Friday, Nov. 22, 1968

Making Darwin Legal

A lot of late-show watchers remember Spencer Tracy's bravura portrayal of Clarence Darrow and Fredric March's performance as William Jennings Bryan in the movie Inherit the Wind, a reenactment of the 1925 Scopes "monkey trial." That classic courtroom confrontation seemed to come from another era, a benighted past when a 24-year-old substitute biology teacher named John T. Scopes was actually indicted for teaching Darwin's theory of evolution in a Tennessee schoolroom. But that era was not so distant after all.

Only in 1967 did Tennessee's legislature repeal its anti-evolution law. And in two other states--Arkansas and Mississippi--similar statutes remain in effect.

They did, that is, until last week. Then the U.S. Supreme Court ruled unanimously that the Arkansas law prohibiting public school teaching of "the theory that mankind ascended or descended from a lower order of animals" is clearly unconstitutional. That ruling should put an end to the issue in Mississippi as well.

Freedom of Speech. The victory was won by Mrs. Jon O. Epperson, a onetime biology teacher at Little Rock's Central High School* now living with her husband and baby son in a Maryland suburb of Washington. Despite the law, textbooks teaching evolutionary theory have been commonly used in Arkansas schools, and no teacher has been prosecuted. But in 1966 Mrs. Epperson went to court contending that the use of the books made her a lawbreaker. The statute called for punishment by dismissal and a fine of up to $500. That, argued Mrs. Epperson, inhibited her freedom of speech, to say nothing of violating the First Amendment ban on state establishment of religion.

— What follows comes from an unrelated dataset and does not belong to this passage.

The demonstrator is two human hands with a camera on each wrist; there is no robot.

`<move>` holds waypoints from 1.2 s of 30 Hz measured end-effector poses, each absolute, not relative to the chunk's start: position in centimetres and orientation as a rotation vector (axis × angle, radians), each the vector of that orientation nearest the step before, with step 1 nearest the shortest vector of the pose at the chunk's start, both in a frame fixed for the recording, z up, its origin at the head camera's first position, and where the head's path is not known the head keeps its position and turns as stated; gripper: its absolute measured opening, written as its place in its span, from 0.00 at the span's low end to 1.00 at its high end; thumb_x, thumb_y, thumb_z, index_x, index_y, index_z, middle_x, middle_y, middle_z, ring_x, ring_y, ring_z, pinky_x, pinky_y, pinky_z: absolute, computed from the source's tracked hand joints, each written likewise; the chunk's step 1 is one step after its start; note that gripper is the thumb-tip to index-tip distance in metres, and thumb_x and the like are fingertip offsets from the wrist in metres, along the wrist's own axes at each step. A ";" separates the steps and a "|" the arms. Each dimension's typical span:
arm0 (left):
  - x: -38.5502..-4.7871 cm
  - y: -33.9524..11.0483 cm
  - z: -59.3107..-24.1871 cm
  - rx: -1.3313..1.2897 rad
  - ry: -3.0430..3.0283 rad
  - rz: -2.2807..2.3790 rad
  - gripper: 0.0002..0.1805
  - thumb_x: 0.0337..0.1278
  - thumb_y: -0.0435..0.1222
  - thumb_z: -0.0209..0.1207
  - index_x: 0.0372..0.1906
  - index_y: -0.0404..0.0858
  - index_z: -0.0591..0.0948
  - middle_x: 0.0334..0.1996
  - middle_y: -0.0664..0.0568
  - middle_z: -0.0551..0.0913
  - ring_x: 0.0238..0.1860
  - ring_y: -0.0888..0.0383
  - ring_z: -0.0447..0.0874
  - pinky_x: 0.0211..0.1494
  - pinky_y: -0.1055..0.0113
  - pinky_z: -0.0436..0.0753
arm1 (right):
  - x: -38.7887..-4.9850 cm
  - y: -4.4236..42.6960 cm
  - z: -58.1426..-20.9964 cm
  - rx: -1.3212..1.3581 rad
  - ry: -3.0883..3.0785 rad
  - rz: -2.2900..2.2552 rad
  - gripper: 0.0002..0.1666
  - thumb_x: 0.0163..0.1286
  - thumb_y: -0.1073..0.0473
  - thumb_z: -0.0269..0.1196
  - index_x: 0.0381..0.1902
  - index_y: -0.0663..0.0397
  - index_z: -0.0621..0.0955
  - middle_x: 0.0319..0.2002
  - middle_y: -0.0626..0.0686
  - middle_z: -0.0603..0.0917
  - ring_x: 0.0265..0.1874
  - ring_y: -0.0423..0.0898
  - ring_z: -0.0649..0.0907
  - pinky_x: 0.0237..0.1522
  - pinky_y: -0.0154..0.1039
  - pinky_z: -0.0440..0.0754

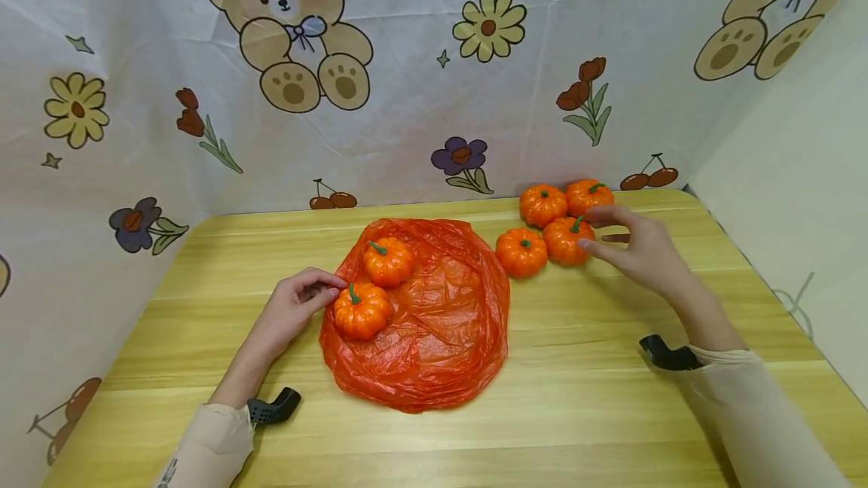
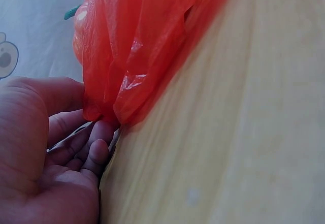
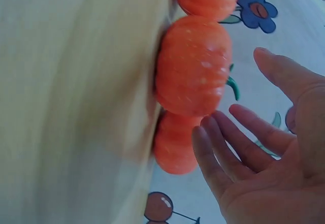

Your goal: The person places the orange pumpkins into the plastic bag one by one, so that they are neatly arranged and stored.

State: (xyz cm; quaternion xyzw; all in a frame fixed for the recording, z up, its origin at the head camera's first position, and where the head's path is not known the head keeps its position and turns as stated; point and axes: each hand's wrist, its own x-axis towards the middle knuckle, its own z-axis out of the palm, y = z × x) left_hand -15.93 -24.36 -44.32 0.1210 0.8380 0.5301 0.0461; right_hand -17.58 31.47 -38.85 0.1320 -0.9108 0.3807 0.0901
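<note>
Pumpkins (image 1: 566,245) shine orange, ribbed, green-stemmed.

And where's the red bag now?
In the head view, the red bag lies near centre, the left hand touching its left edge, four pumpkins to its right.

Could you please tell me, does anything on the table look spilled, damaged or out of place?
Nothing stands out. Two small pumpkins sit in the red plastic bag, which is wrinkled but not visibly torn, and four others stand grouped on the table. I see no spill.
</note>
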 end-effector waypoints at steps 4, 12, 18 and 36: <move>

An Arkansas lower court agreed with the biology teacher. But the state's Supreme Court reversed that ruling in 1967, holding that the law was a "valid exercise of the state's power to specify the curriculum in its public schools." In last week's decision, the U.S. Supreme Court avoided entirely the issues of states' rights and freedom of speech. Since the Arkansas statute allowed the teaching of only the Biblical version of man's beginnings, ruled the court, it was clearly part of an "establishment of religion" by the state. The decision was written by Justice Abe Fortas, who spoke for the court for the first time since the congressional dispute over his nomination by Lyndon Johnson for Chief Justice. Said Fortas: "There is and can be no doubt, that the First Amendment does not permit the state to require that teaching and learning must be tailored to the principles or prohibitions of any religious sect or dogma."

Except for a Technicality. A voice from the past heartily concurred. Said John T. Scopes, now 68, a retired geologist living in Shreveport, La.: "This is what I've been working for all along." Except for a legal technicality, Scopes might have achieved last week's victory more than four decades ago. Indicted for teaching Darwinian theory in the 1925 test case, he was convicted and fined a nominal $100 by a circuit court judge. Tennessee's Supreme Court later voided the circuit court fine, on the ground that the jury and not the judge should have set the penalty. By its action, the state court prevented Scopes from taking his case to the U.S. Supreme Court.

*Scene of the 1957 encounter between Governor Orval Faubus' Arkansas authorities and federal troops enforcing court-ordered school desegregation.